Signs and symptoms of hemophilia vary, depending on your level of clotting factors. Signs and symptoms of spontaneous bleeding include:
Unexplained and excessive bleeding from cuts or injuries, or after surgery or dental work
Many large or deep bruises
Unusual bleeding after vaccinations
Pain, swelling or tightness in your joints
Blood in your urine or stool
Nosebleeds without a known cause
There are several types of hemophilia, and most forms are inherited. However, about 30 percent of people with hemophilia have no family history of the disorder.

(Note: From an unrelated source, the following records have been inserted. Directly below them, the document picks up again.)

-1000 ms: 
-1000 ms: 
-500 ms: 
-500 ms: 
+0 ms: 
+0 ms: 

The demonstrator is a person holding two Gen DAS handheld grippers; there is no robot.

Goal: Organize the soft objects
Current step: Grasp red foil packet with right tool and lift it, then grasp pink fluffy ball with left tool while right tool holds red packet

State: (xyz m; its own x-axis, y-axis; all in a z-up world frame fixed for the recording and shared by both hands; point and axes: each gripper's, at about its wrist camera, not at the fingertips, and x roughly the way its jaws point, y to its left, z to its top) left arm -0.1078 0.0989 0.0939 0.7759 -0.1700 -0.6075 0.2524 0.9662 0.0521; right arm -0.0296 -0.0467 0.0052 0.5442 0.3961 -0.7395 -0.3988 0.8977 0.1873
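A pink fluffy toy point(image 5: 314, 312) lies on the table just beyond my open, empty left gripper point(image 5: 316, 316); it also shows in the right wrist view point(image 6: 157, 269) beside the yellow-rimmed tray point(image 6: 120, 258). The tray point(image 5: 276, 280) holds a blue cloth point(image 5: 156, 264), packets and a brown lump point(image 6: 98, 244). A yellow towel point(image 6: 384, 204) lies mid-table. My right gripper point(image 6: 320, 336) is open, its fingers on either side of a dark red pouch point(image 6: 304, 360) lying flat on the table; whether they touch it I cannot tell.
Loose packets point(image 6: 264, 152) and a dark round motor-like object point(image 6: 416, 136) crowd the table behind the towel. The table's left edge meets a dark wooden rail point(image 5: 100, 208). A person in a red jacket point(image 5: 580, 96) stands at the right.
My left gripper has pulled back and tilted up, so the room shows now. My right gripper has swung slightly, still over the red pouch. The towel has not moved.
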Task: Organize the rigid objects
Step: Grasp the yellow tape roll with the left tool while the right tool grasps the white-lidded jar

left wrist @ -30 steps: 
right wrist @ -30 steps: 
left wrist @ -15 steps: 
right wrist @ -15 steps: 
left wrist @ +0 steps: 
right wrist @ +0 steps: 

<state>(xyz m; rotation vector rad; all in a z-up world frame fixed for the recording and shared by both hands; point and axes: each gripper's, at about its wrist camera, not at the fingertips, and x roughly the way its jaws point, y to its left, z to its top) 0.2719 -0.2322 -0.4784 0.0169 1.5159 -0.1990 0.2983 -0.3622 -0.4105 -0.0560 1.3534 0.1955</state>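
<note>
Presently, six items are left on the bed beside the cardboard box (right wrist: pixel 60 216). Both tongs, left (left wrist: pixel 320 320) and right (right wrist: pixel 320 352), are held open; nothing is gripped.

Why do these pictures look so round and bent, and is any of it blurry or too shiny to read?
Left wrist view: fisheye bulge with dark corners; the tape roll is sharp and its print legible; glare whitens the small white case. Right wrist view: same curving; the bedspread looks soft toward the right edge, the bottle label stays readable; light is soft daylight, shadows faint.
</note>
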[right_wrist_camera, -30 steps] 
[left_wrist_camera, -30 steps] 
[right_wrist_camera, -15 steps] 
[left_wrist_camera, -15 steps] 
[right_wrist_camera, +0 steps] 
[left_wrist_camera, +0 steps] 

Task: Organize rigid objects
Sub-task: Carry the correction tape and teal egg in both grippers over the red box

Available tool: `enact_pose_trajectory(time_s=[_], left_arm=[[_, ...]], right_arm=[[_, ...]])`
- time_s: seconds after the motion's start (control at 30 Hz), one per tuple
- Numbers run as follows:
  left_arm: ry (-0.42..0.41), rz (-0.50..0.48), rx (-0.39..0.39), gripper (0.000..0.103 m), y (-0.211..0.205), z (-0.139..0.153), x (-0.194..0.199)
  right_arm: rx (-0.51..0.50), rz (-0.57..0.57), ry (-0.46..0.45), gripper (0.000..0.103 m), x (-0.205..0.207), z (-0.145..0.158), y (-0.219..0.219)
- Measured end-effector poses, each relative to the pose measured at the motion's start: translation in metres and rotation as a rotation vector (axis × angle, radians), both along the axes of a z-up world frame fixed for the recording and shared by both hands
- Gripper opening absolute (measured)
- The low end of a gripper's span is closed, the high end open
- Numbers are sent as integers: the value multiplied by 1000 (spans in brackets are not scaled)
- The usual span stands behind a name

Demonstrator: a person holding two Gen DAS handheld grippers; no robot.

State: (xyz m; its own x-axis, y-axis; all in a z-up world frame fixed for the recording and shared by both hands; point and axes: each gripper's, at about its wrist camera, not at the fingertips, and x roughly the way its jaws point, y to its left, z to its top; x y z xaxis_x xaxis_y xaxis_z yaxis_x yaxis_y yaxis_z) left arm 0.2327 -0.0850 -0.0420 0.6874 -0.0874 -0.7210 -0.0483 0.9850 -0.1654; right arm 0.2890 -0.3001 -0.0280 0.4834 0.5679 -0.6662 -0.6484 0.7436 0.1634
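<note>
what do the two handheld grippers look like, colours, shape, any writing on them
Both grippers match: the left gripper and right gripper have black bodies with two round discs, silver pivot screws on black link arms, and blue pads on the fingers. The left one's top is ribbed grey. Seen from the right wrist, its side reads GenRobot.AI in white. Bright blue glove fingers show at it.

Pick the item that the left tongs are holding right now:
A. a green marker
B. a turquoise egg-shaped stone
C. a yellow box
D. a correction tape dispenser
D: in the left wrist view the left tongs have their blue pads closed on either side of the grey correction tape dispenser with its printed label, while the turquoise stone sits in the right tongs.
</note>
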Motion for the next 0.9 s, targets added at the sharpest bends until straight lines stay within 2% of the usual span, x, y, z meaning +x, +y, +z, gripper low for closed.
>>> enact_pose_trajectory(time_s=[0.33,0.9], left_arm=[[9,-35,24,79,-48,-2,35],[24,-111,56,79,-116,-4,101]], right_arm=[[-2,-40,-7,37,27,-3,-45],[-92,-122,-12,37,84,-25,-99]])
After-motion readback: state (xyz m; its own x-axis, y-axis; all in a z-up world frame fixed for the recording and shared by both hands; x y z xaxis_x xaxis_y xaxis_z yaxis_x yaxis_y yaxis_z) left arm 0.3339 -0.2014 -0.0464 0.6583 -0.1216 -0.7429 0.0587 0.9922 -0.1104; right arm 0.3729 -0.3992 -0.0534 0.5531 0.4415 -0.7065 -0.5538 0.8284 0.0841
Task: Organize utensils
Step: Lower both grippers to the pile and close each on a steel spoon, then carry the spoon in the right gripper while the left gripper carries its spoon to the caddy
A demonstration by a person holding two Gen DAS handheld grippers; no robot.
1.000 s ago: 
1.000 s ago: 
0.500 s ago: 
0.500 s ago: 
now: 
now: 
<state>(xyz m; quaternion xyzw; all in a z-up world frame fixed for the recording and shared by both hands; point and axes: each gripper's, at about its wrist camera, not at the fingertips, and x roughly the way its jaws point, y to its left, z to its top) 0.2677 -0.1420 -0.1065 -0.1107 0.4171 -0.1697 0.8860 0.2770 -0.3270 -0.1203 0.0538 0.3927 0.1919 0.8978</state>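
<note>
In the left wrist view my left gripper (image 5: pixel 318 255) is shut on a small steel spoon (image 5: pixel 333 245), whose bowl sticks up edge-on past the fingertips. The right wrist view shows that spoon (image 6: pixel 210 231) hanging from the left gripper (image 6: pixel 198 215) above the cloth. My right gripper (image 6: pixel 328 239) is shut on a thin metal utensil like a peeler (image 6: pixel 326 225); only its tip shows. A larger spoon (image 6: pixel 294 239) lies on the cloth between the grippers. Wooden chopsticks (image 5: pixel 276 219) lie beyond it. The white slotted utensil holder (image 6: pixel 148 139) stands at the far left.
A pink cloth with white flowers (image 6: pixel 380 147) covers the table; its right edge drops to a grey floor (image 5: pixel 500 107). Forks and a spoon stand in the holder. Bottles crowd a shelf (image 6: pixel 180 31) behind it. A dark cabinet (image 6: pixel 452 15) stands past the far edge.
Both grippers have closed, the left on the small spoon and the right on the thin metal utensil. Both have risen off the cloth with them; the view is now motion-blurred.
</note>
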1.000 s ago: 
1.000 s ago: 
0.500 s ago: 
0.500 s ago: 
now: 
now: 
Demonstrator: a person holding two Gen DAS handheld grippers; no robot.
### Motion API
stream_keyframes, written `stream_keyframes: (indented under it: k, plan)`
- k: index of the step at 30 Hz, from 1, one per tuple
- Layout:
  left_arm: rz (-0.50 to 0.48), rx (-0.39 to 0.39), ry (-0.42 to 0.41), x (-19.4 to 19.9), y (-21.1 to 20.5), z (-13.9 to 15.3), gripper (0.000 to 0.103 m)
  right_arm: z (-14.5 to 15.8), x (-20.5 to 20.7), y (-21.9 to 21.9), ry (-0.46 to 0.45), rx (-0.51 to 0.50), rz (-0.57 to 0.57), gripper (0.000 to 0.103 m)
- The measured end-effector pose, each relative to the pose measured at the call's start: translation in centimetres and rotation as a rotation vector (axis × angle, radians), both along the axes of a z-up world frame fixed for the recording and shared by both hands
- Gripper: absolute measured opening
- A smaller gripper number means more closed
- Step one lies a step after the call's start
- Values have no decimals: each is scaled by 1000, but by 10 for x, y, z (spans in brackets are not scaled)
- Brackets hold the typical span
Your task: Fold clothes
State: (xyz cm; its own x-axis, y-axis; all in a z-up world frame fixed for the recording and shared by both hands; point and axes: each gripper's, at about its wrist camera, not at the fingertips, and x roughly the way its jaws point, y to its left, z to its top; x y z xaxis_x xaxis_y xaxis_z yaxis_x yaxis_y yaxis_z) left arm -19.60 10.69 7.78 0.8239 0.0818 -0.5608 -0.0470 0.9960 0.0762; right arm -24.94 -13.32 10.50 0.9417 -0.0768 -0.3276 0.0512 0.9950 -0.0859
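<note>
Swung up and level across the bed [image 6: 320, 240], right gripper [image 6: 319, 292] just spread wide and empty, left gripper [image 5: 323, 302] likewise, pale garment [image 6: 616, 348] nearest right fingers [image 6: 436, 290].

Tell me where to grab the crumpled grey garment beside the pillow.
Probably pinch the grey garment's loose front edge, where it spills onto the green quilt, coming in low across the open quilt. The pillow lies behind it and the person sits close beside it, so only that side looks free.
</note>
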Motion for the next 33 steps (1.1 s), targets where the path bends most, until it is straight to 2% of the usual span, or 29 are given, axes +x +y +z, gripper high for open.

In these people, an unexpected change (spontaneous mutation) occurs in one of the genes associated with hemophilia. The biggest risk factor for hemophilia is to have family members who also have the disorder.
Hemophilia is a genetic (inherited) disease and cannot be prevented. Genetic counseling, identification of carriers through molecular genetic testing, and prenatal diagnosis are available to help individuals understand their risk of having a child with hemophilia.